• _WHAT TO DO_: Pictures aside, print all of the data below exactly as written.

■ ■ ■ ■ ■

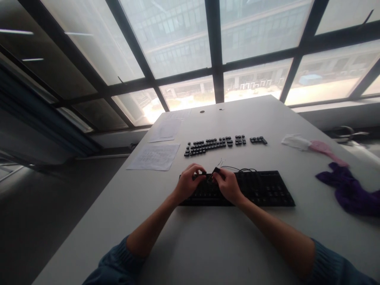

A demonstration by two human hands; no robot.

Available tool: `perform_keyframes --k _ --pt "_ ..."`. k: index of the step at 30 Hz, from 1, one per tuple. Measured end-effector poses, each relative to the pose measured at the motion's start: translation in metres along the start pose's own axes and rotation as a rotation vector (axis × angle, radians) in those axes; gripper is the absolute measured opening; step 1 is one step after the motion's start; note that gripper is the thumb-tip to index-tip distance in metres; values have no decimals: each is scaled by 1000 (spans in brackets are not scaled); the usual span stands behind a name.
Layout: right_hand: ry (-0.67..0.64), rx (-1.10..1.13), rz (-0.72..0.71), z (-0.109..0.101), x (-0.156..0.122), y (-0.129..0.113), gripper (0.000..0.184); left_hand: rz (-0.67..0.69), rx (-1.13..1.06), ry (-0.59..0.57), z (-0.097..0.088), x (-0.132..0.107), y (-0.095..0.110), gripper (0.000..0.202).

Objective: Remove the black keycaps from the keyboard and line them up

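Observation:
A black keyboard [267, 190] lies flat in front of me, with both hands over its left half. My left hand [187, 183] pinches a small dark piece that looks like a keycap [204, 173] between thumb and fingertips. My right hand [228, 185] is closed on a keycap puller [217, 170], a small black handle with thin metal wires sticking up from it. The fingertips of the two hands are close together. Beyond the keyboard, loose black keycaps [212, 145] stand in rows on the white table [225, 237]. My hands partly hide the keyboard's left keys.
The keyboard's thin black cable [247, 170] loops behind it. Printed paper sheets [156, 157] lie at the left edge. On the right are a white cloth [295, 141], a pink cloth [322, 148] and a purple cloth [350, 190]. Windows rise beyond the table.

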State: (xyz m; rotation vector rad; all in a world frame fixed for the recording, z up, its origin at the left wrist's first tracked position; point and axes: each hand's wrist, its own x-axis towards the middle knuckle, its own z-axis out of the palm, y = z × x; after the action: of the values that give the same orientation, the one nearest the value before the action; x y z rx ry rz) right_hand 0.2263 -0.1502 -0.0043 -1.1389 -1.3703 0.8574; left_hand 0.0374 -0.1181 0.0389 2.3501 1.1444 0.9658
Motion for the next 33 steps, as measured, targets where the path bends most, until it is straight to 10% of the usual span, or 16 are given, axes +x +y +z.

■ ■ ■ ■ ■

• _REPLY TO THE EXERCISE_:
A demonstration by two human hands; no robot.

Available tool: `perform_keyframes --k _ --pt "_ ..."`. k: index of the step at 30 Hz, from 1, one per tuple. Measured end-effector poses, each relative to the pose measured at the motion's start: translation in metres along the start pose's own axes and rotation as a rotation vector (axis × angle, radians) in those axes; gripper is the absolute measured opening; step 1 is one step after the motion's start; note that gripper is the thumb-tip to index-tip distance in metres; values have no decimals: each is scaled by 1000 (spans in brackets are not scaled); the usual span stands behind a name.
Layout: right_hand: ry (-0.67..0.64), rx (-1.10..1.13), rz (-0.72..0.71), z (-0.109..0.101), x (-0.156..0.122), y (-0.129..0.113), gripper (0.000..0.184); left_hand: rz (-0.67..0.69), rx (-1.13..1.06), ry (-0.59..0.57), z (-0.097..0.088), x (-0.132..0.107), y (-0.095..0.110), gripper (0.000..0.202).

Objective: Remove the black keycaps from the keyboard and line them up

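Observation:
A black keyboard [267, 190] lies flat in front of me, with both hands over its left half. My left hand [187, 183] pinches a small dark piece that looks like a keycap [204, 173] between thumb and fingertips. My right hand [228, 185] is closed on a keycap puller [217, 170], a small black handle with thin metal wires sticking up from it. The fingertips of the two hands are close together. Beyond the keyboard, loose black keycaps [212, 145] stand in rows on the white table [225, 237]. My hands partly hide the keyboard's left keys.
The keyboard's thin black cable [247, 170] loops behind it. Printed paper sheets [156, 157] lie at the left edge. On the right are a white cloth [295, 141], a pink cloth [322, 148] and a purple cloth [350, 190]. Windows rise beyond the table.
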
State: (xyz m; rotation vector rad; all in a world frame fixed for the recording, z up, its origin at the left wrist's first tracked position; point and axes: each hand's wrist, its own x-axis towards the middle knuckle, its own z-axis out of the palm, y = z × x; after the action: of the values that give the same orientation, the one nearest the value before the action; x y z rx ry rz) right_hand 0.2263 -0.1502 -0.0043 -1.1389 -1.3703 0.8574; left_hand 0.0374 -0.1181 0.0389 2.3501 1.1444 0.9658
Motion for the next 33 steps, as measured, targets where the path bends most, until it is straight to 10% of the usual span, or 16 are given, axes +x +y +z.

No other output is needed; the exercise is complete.